Second, the way of bearing externalities is contested. Training and inference consume energy and computing power; data collection involves copyright, privacy, and labor; model outputs influence public opinion, education, and employment. Both lighthouses and torches create externalities, but the distribution methods differ: lighthouses are more centralized, can be regulated, but are more like single points; torches are more decentralized, more resilient, but harder to govern.
Third, the position of individuals in the system is contested. If all important tools must be 'online, logged in, paid for, and compliant with platform rules,' an individual's digital life will become like renting: convenient, but never truly theirs. The torch offers another possibility: allowing people to possess a part of 'offline capabilities' and keep control of privacy, knowledge, and workflows in their own hands.
A dual-track strategy will become the norm.
In the foreseeable future, the most reasonable state is not 'fully closed source' or 'fully open source,' but rather a combination similar to that of an electrical system.
We need lighthouses for extreme tasks to handle scenarios requiring the strongest reasoning, cutting-edge multimodal capabilities, cross-domain exploration, and complex research assistance; we also need torches for key assets to build defenses in scenarios involving privacy, compliance, core knowledge, long-term stable costs, and offline availability.

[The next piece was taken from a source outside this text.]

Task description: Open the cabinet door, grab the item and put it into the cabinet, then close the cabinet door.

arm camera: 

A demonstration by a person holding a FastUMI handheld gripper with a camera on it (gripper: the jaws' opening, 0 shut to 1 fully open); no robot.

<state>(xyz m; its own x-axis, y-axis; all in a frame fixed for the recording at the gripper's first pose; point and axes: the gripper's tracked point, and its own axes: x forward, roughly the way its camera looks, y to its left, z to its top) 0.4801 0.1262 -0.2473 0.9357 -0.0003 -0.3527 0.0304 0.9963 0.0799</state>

Between the two, a large number of 'intermediate layers' will emerge: proprietary models built by enterprises, industry models, distilled versions, and mixed routing strategies (simple tasks handled locally, complex tasks handled in the cloud).
This is not a compromise but an engineering reality: the upper limit seeks breakthroughs, while the baseline seeks popularization; one pursues extremity, while the other pursues reliability.
Conclusion: The lighthouse guides the distance, the torch guards what is beneath our feet.
The lighthouse determines how high we can push intelligence; that is civilization's offense in the face of the unknown.
The torch determines how widely we can distribute intelligence; that is society's self-restraint in the face of power.
Applauding breakthroughs in SOTA is reasonable, as it expands the boundaries of what humans can think about; applauding the iteration of open-source and privatization is equally reasonable, as it enables intelligence to belong not just to a few platforms, but to become tools and assets for more people.
The true watershed of the AI era may not be 'whose model is stronger,' but rather whether you have a beam of light that does not need to be borrowed from anyone when night falls.